If 252mL of 2.5molar HCl solution is added to
343 mL of 2.8 molar Ba(OH)2 solution, what
will be the molarity of BaCl2 in the resulting
solution?
mmols HCl = 252 mL x 2.5M = about 630
mmols Ba(OH)2 = 343 x 2.8 = about 960
but you should confirm all of the calculations Some are estimates.
2HCl + Ba(OH)2 ==> BaCl2 + 2H2O
First, which is the limiting reagent (LR)
Convert mmols HCl to mmols BaCl2. That's 630 x (1 mol BaCl2/2 mol HCl) = about 315 mmols BaCl2.
Convert mmols Ba(OH)2 to mmols BaCl2. That's 960 x (1 mol BaCl2/1 mol Ba(OH)2) = 960 mmols BaCl2.
You see that the two values don't agree (the usual case in LR problems) and one must be wrong.

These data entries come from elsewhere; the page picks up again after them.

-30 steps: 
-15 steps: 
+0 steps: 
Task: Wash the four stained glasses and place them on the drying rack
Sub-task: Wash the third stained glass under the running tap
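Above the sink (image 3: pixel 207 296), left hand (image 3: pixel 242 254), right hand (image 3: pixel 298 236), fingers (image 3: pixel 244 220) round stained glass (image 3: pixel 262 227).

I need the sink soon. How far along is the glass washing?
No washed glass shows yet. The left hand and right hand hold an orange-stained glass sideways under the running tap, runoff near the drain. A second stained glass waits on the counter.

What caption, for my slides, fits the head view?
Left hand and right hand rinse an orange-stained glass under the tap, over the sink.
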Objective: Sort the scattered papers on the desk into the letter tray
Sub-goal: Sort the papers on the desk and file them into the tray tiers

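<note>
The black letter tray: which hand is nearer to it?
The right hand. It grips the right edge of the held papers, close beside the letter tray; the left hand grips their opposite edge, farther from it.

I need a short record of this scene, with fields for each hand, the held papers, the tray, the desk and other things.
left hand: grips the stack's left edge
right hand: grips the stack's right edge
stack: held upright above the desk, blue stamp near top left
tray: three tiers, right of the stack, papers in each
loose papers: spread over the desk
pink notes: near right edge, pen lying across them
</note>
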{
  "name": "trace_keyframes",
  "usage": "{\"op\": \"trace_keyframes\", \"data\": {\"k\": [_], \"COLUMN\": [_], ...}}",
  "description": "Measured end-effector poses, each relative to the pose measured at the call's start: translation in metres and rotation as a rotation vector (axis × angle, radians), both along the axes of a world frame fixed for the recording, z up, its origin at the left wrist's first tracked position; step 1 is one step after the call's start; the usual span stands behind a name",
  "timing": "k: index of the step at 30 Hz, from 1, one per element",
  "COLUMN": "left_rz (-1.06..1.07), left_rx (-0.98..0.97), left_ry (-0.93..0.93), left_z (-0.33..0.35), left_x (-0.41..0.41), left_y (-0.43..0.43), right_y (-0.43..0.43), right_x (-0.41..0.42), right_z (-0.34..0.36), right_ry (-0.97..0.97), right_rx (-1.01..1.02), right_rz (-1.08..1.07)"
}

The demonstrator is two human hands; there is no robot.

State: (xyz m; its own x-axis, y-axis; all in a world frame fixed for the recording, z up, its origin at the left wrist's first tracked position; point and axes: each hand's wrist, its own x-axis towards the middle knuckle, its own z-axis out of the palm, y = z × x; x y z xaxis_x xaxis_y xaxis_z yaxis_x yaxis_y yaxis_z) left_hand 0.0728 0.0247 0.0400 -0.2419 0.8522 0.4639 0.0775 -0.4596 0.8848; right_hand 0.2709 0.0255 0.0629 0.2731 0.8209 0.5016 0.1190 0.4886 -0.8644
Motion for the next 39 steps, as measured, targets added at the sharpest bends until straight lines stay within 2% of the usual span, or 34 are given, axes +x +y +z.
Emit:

The correct value in limiting reagent problems is ALWAYS the smaller value and the reagent producing that value is the LR.
So we have 315 mmols or 0.315 mols BaCl2 formed. The volume of the solution is 252 mL + 343 mL = 595 mL or 0.595 L. Then M = mols/L solution.
To find the molarity of BaCl2 in the resulting solution, we can use the principles of stoichiometry.
First, we need to determine the number of moles of HCl and Ba(OH)2 solutions that are being mixed. We can calculate the moles using the formula:
moles = concentration (M) x volume (L)
For HCl:
moles of HCl = 2.5 M x 0.252 L = 0.63 moles
For Ba(OH)2:
moles of Ba(OH)2 = 2.8 M x 0.343 L = 0.9574 moles
Now, let's look at the balanced equation for the reaction between HCl and Ba(OH)2:
2 HCl + Ba(OH)2 -> BaCl2 + 2 H2O
From the balanced equation, we can see that 2 moles of HCl react with 1 mole of Ba(OH)2 to produce 1 mole of BaCl2.
Using the moles calculated earlier, we can determine the limiting reagent, which is the reagent that will be completely consumed first. The limiting reagent in this case is HCl because we have fewer moles of HCl compared to the stoichiometric ratio.
Since 2 moles of HCl react to produce 1 mole of BaCl2, the number of moles of BaCl2 produced will also be 0.63 moles. However, we need to find the concentration (molarity) of BaCl2 in the resulting solution.
To find the molarity, we'll divide the moles of BaCl2 by the total volume of the resulting solution.
Total volume = volume of HCl solution + volume of Ba(OH)2 solution
Total volume = 0.252 L + 0.343 L = 0.595 L
Now we can calculate the molarity:
molarity of BaCl2 = moles of BaCl2 / total volume
molarity of BaCl2 = 0.63 moles / 0.595 L = 1.06 M
Therefore, the molarity of BaCl2 in the resulting solution is 1.06 M.